Low-dose/high-dose dexamethasone suppression test

Low-dose (2 mg/1.7 m2/day)/high-dose (8 mg/1.7 m2/day) dexamethasone suppression testing can help distinguish ACTH-dependent Cushing syndrome from pituitary and ectopic sources and confirm the ACTH-independent nature of excessive cortisol secretion in MAS. Because the recommended treatment of ACTH-independent Cushing syndrome is bilateral adrenalectomy, such testing should be performed preoperatively.

Low-dose/high-dose dexamethasone suppression tests in infants are performed in a hospital setting. A Foley catheter is placed, and urine is collected in 24-hour increments for free cortisol determinations. ACTH and cortisol levels are obtained at 8:00 AM each day. After baseline measurements are collected, low-dose dexamethasone is administered for 2 days, followed by high dose dexamethasone for 2 days.

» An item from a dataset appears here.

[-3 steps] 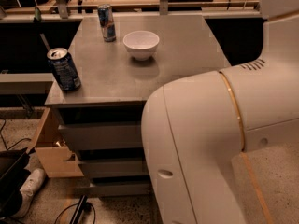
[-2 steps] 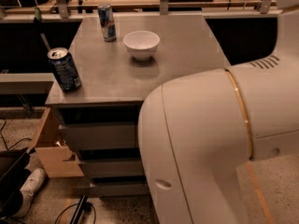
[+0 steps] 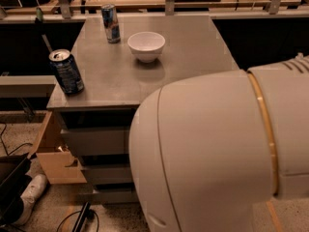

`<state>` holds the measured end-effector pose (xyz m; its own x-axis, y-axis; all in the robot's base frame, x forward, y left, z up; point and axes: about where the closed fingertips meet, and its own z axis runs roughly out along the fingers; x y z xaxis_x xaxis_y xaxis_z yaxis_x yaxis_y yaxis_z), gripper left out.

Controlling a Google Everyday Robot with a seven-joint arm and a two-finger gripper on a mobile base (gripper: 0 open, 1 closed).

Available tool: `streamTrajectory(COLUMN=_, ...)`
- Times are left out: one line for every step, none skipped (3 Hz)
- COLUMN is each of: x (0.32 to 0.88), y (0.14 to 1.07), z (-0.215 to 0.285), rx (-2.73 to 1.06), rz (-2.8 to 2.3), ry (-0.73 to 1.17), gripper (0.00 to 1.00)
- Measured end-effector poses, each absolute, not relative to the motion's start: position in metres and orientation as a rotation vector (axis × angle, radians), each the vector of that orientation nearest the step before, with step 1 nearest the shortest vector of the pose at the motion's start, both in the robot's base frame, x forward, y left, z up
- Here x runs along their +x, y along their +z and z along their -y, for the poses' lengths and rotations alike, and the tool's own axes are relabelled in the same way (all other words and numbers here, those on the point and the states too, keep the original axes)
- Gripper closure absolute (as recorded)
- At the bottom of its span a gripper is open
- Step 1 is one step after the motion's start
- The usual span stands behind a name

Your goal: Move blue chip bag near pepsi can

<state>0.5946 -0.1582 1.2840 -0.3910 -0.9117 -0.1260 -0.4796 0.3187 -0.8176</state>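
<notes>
Gripper: not in view; whether it is apart, together or clamped cannot be told.
Arm housing (image 3: 217, 153): large cream shell filling the frame from 3 to 6 o'clock. It covers the table's near-right corner and the floor beyond.
Table (image 3: 193, 47): grey top, seen from above and in front.
Bag: not visible anywhere on the exposed top. It may lie behind the housing, but that cannot be confirmed.
Pepsi can (image 3: 66, 72): upright at the table's 8 o'clock corner, close to the left and front edges.
Slim can (image 3: 111, 23): upright at 11 o'clock, near the far edge and well apart from the Pepsi can.
Bowl (image 3: 146, 46): white, upright, at 12 o'clock from table centre, just beside the slim can at its 4 o'clock.
Handling (judgement): a foil chip bag is likely light, soft and slippery, with crushable contents — it should deform rather than resist.
Hold point (judgement): pinch a raised fold or the sealed top edge, not the flat face, and use light closing force.
Placement (judgement): open top at 3 o'clock of the Pepsi can looks suitable — a low approach would avoid toppling the can off the edge.
</notes>
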Motion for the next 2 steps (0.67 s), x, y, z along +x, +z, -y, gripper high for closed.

Lack of suppression of cortisol production with low-dose dexamethasone but suppression with high-dose dexamethasone suggests ACTH-dependent Cushing syndrome. Lack of suppression with high-dose dexamethasone suggests either ectopic ACTH production or ACTH-independent Cushing syndrome. Diagnosis of ACTH-independent Cushing syndrome consistent with MAS is confirmed in this situation if ACTH levels are also suppressed.